:: SOURCE RECORDS ::
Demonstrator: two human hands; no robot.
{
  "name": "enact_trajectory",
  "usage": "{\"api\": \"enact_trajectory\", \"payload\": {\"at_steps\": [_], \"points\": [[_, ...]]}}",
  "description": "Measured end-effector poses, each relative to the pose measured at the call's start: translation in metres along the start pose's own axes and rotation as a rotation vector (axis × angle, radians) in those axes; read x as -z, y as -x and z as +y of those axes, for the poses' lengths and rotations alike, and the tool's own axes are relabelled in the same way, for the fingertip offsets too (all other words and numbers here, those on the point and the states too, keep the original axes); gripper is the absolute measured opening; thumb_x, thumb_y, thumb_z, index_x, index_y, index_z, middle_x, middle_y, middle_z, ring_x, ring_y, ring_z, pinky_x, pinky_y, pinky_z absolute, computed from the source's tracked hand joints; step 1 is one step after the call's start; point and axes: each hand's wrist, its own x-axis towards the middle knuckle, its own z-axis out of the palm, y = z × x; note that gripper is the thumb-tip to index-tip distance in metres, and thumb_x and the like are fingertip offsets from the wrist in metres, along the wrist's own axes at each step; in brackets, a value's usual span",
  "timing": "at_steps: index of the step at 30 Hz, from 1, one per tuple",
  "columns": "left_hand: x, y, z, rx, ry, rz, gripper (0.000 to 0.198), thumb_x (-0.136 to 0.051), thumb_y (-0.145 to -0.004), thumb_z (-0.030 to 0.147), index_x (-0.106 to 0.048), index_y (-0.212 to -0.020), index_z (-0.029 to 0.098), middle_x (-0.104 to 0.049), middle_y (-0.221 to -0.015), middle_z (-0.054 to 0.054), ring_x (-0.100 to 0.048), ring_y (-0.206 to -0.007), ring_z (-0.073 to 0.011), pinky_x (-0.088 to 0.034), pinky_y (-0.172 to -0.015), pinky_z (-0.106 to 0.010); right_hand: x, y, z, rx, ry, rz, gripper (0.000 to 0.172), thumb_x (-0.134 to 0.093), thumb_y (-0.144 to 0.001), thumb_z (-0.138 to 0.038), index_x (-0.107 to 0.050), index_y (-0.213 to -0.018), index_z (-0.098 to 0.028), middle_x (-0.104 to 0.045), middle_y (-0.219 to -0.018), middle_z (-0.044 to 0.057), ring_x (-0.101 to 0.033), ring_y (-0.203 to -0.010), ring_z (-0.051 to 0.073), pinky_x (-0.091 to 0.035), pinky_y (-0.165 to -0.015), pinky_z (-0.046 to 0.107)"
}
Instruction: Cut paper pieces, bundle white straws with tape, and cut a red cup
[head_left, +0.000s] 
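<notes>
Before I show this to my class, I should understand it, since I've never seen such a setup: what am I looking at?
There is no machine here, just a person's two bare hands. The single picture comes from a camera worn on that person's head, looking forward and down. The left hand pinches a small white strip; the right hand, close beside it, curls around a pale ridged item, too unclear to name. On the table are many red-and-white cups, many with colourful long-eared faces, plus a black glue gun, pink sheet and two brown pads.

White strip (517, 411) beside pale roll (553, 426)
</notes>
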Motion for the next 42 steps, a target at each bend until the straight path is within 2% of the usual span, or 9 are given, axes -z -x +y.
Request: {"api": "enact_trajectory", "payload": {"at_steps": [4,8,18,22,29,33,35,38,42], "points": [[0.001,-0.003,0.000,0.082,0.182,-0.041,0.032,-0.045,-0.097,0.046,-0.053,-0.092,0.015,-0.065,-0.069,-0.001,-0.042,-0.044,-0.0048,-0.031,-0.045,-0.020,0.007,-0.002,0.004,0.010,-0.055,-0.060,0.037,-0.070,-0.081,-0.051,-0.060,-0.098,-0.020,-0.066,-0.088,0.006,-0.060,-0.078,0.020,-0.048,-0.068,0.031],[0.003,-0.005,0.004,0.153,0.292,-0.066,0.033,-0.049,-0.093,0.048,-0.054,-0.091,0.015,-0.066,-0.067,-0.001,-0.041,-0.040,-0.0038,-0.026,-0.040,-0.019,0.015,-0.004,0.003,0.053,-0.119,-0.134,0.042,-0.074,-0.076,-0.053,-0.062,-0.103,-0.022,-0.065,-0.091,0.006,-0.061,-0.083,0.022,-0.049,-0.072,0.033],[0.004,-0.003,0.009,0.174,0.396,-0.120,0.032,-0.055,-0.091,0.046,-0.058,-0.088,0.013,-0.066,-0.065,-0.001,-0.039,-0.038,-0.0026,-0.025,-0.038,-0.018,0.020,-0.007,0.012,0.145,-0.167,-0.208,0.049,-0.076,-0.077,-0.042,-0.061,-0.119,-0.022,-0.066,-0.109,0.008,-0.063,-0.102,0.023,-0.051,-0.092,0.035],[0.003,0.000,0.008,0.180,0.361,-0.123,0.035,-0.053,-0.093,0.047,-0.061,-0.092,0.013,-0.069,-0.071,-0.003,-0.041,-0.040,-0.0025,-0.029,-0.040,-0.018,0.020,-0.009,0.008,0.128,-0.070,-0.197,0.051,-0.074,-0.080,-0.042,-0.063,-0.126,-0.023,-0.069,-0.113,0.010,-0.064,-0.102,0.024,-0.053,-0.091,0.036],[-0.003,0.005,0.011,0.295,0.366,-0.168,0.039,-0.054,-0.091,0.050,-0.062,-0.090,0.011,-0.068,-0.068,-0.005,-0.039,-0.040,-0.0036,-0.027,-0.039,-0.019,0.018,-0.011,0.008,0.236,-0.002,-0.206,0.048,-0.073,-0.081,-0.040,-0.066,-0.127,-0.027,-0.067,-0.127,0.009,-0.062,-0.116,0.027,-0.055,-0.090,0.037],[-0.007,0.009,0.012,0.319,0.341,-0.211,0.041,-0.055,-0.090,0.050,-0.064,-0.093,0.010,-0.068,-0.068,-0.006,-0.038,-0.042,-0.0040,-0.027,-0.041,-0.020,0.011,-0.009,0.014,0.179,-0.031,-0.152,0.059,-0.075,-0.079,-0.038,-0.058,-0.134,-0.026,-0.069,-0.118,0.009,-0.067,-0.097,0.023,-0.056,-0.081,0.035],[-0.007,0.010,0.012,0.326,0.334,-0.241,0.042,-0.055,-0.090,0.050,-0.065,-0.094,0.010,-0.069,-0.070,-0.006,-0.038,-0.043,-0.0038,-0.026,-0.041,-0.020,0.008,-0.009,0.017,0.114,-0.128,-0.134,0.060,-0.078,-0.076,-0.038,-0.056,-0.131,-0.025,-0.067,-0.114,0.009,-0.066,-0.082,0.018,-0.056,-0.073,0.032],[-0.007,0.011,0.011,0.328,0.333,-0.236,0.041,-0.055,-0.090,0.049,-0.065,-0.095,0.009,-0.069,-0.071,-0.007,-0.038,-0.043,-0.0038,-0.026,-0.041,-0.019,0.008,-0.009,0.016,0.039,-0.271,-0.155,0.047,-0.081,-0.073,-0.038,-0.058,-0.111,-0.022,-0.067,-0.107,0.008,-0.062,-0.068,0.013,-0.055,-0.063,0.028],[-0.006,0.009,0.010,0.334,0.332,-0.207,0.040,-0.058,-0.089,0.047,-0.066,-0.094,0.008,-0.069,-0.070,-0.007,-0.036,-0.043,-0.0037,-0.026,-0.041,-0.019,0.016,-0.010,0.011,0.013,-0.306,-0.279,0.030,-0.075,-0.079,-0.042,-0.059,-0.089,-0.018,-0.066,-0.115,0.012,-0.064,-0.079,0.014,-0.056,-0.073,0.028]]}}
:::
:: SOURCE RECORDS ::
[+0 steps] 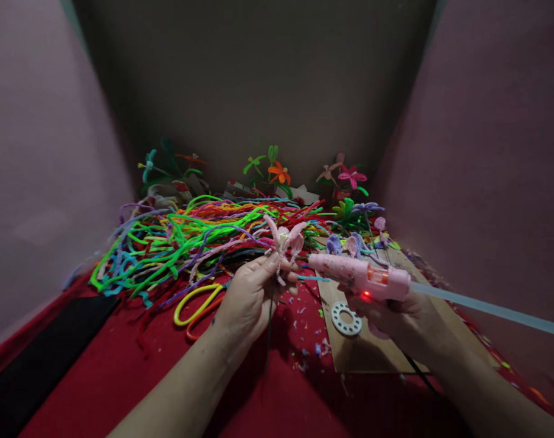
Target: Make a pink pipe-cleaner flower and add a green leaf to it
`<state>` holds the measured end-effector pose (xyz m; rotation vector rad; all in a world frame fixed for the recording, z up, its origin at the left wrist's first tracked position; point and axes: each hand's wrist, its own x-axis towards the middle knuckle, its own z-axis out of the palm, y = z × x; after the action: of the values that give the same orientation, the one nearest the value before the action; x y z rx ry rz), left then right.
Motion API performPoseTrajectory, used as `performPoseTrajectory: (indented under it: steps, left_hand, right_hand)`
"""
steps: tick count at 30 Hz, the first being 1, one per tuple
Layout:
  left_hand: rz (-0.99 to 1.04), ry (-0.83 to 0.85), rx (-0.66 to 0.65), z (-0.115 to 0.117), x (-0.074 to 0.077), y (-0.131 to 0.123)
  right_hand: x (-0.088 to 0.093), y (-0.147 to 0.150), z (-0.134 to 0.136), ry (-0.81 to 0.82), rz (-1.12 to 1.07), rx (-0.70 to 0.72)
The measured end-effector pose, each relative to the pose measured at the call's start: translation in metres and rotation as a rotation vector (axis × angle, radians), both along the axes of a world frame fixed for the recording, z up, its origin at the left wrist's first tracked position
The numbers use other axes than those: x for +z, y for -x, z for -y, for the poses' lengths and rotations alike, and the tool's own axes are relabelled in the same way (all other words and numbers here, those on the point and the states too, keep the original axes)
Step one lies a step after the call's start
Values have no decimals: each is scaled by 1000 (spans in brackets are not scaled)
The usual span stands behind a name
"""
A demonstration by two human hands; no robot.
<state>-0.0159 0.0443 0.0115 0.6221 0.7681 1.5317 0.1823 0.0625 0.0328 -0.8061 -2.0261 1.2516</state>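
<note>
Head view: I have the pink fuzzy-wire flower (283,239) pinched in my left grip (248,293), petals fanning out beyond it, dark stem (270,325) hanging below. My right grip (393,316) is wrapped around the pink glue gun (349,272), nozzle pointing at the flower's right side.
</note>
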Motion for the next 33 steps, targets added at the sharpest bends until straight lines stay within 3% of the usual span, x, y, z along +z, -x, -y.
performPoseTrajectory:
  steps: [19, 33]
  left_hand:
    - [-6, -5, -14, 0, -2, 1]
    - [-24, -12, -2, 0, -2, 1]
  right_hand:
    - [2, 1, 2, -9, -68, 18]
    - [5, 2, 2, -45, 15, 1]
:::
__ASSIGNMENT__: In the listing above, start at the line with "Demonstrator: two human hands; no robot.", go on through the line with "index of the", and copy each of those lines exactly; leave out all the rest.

__RESPONSE BELOW__:
Demonstrator: two human hands; no robot.
{
  "name": "enact_trajectory",
  "usage": "{\"api\": \"enact_trajectory\", \"payload\": {\"at_steps\": [_], \"points\": [[_, ...]]}}",
  "description": "Measured end-effector poses, each relative to the pose measured at the call's start: translation in metres along the start pose's own axes and rotation as a rotation vector (axis × angle, radians) in those axes; read x as -z, y as -x and z as +y of those axes, for the poses' lengths and rotations alike, and the tool's own axes are relabelled in the same way, for the fingertip offsets too (all other words and numbers here, those on the point and the states too, keep the original axes); gripper is the absolute measured opening; thumb_x, thumb_y, thumb_z, index_x, index_y, index_z, middle_x, middle_y, middle_z, ring_x, ring_y, ring_z, pinky_x, pinky_y, pinky_z absolute, computed from the source's tracked hand joints; step 1 is one step after the call's start; point and axes: each hand's wrist, its own x-axis towards the middle knuckle, its own z-axis out of the palm, y = z × x; note that gripper is the thumb-tip to index-tip distance in metres, and thumb_x and the like are fingertip offsets from the wrist in metres, along the wrist's own axes at each step; in brackets, a value's usual span",
  "timing": "at_steps: index of the step at 30 Hz, from 1, one per tuple",

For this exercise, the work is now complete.